My workaround, for which I am supremely grumpy, is to place rectangles at the very top of the layer stack that I will finally use to create artboards like "make cropmarks" in the software I formerly used (wink). I know this will require troubleshooting, and I haven't fully understood the whole "slices" situation, but I'm sure this doesn't solve that.
Fix it! Yes, I'm that angry user. I don't know if I'll bother with 2.0 unless this is fixed. Should we have to wait until then?
I wondered what part of Affinity's Adobe killer apps would start to become bad, I think they could be more responsive when they were smaller. I'm not laying blame on them become Adobe, just thinking about what happens when they have a solid product that is "good enough" and basic things are not taken care of.
Communication! If it seems broken and there is no word or evidence to the contrary, it's broken. Sometimes I think it would make more sense to just tell us that we are edge cases rather than not responding.
I like Affinity software. I hope they win. I will complain about this until it's fixed or I'm told it won't be fixed.
“By design” (emphasis mine).

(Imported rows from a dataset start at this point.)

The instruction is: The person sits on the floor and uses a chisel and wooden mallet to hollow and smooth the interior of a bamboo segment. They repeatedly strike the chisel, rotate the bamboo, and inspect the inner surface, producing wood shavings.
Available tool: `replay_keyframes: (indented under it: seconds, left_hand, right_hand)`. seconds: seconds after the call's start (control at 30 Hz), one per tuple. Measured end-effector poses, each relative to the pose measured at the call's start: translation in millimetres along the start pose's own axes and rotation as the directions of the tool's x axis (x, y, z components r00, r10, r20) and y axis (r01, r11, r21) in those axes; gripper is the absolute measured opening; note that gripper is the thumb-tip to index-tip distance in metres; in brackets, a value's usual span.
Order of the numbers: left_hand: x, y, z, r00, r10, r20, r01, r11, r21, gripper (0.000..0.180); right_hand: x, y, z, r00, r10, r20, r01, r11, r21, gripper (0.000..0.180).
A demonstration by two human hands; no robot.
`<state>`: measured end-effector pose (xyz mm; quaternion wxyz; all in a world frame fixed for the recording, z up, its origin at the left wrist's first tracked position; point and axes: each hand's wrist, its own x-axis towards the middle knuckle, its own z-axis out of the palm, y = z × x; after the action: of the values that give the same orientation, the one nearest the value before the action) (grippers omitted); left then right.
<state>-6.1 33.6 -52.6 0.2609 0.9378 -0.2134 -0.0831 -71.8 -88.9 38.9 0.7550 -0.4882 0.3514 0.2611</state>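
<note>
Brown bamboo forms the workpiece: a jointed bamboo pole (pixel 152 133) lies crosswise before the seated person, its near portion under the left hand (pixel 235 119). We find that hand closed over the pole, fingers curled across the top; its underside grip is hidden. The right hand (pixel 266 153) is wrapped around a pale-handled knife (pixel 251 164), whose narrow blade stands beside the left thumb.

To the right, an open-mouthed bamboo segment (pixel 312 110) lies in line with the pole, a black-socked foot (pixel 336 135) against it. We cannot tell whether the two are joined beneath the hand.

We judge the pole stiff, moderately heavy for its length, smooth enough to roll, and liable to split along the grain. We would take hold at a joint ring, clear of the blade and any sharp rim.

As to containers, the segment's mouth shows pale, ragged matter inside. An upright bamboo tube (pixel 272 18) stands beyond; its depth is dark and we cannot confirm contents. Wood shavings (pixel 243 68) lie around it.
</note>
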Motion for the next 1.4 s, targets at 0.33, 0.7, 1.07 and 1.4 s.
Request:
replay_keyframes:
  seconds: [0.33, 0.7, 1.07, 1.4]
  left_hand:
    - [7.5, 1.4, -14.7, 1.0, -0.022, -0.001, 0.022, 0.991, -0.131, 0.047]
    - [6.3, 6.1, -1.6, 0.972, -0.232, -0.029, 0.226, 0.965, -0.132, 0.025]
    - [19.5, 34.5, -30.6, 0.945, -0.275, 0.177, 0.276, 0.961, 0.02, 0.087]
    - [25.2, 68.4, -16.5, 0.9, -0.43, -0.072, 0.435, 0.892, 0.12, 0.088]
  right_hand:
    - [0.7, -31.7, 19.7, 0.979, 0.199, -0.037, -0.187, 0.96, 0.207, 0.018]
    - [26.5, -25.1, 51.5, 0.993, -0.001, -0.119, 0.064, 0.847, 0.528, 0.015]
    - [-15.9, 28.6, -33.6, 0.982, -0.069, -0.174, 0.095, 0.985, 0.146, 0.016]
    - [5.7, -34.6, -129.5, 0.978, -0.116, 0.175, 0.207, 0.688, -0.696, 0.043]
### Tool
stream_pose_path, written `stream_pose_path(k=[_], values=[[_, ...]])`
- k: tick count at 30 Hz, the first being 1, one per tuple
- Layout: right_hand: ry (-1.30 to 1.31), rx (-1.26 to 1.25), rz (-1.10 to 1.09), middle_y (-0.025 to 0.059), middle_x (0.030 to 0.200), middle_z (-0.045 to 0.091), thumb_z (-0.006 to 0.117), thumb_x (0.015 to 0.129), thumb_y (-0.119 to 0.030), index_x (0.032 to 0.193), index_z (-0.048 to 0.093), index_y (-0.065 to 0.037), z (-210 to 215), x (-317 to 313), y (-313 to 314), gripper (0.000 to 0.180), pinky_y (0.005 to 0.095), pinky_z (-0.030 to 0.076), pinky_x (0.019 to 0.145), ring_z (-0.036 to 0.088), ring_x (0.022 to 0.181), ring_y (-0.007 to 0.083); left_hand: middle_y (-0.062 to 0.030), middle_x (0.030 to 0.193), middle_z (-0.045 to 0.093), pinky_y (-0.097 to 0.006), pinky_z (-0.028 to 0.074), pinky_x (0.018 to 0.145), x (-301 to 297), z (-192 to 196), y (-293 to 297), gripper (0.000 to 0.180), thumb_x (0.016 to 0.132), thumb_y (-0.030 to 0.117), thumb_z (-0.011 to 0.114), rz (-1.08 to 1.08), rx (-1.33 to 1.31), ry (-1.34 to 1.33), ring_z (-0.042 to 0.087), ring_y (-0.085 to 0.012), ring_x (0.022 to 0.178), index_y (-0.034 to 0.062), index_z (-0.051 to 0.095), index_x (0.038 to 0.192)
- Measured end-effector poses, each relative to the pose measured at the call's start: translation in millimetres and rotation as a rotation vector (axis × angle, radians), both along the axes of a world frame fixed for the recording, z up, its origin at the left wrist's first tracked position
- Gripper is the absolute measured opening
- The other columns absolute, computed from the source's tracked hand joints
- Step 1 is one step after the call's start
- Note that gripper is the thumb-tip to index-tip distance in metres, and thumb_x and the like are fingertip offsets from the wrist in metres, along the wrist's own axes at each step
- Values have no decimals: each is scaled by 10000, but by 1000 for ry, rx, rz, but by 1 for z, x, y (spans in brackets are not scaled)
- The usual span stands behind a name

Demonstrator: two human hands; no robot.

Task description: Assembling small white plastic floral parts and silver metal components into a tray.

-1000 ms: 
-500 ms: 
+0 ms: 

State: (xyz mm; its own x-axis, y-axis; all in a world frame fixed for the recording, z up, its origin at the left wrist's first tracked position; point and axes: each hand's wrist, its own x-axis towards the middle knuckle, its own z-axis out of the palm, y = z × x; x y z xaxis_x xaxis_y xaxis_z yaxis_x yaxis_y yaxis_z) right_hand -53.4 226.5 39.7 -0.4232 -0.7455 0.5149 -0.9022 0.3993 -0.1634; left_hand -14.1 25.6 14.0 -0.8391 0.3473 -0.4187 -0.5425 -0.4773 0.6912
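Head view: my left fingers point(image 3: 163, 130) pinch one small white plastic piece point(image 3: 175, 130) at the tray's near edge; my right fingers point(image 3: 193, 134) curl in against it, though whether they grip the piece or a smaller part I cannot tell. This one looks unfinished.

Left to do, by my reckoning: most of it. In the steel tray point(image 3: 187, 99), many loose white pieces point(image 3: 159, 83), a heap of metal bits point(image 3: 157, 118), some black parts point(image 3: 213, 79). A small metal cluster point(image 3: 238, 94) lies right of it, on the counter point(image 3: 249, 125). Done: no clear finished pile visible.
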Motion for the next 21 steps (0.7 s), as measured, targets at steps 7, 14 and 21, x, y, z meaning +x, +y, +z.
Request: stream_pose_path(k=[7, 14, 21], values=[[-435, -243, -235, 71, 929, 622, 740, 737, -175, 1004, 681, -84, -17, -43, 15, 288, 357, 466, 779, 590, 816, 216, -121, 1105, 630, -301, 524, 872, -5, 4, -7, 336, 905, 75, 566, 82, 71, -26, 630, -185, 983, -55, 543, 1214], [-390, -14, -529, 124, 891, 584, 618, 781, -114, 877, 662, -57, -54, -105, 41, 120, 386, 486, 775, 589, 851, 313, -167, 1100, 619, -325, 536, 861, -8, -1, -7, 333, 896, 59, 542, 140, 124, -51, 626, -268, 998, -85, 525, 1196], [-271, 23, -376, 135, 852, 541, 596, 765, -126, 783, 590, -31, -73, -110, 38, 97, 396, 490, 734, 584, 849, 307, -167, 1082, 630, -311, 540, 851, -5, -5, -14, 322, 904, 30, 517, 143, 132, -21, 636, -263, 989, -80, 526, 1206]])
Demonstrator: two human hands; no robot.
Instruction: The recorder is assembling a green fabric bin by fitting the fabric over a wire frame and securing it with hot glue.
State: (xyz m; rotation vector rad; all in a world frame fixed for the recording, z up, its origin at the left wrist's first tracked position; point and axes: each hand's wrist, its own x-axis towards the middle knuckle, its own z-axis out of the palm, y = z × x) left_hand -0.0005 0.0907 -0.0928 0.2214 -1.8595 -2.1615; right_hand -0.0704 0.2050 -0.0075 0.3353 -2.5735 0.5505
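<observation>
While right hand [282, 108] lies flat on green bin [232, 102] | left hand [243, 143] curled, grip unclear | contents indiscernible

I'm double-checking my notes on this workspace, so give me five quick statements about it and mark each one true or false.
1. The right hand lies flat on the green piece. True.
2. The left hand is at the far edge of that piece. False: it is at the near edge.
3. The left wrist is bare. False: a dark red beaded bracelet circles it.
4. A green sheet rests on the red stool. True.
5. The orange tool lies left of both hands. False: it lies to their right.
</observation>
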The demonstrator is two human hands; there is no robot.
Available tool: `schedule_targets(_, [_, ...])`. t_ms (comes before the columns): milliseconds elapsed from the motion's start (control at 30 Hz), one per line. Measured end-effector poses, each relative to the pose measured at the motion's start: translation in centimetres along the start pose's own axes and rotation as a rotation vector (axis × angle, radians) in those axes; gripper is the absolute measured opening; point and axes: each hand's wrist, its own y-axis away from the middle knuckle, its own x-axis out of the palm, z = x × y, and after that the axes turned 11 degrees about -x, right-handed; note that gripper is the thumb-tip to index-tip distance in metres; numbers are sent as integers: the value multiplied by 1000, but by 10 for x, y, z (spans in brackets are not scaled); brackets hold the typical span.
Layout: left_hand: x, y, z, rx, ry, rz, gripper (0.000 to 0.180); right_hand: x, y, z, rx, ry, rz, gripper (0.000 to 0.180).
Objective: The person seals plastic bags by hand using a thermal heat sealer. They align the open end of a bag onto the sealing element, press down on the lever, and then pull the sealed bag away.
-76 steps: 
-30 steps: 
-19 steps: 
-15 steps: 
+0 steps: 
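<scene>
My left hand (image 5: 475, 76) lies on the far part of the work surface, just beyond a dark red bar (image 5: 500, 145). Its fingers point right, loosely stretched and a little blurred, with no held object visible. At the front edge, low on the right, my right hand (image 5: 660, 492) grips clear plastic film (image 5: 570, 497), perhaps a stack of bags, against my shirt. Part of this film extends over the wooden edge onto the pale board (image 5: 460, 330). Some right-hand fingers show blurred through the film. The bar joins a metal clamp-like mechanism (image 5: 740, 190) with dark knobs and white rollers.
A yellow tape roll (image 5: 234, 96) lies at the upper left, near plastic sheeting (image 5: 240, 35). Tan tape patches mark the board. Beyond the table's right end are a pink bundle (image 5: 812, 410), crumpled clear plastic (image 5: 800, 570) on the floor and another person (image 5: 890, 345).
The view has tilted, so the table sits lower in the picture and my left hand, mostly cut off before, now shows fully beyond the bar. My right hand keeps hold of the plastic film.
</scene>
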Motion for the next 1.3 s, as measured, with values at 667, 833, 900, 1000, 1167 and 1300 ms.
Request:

And herein lies the issue with some of Serif's decisions: bad UX design and the absence of choice for the user in order to fix/work around them.
If your users are actively contesting features that work the way they do “by design”, rather than just because of bugs, something is seriously wrong with your product and your vision, regardless of how good your sales figures are or how happy some niches (or even the majority!) of your users feel about it, and especially considering that adding those choices wouldn't hurt them in the least either way. A badly designed product can be way more frustrating and less dependable than a well designed, albeit buggy one.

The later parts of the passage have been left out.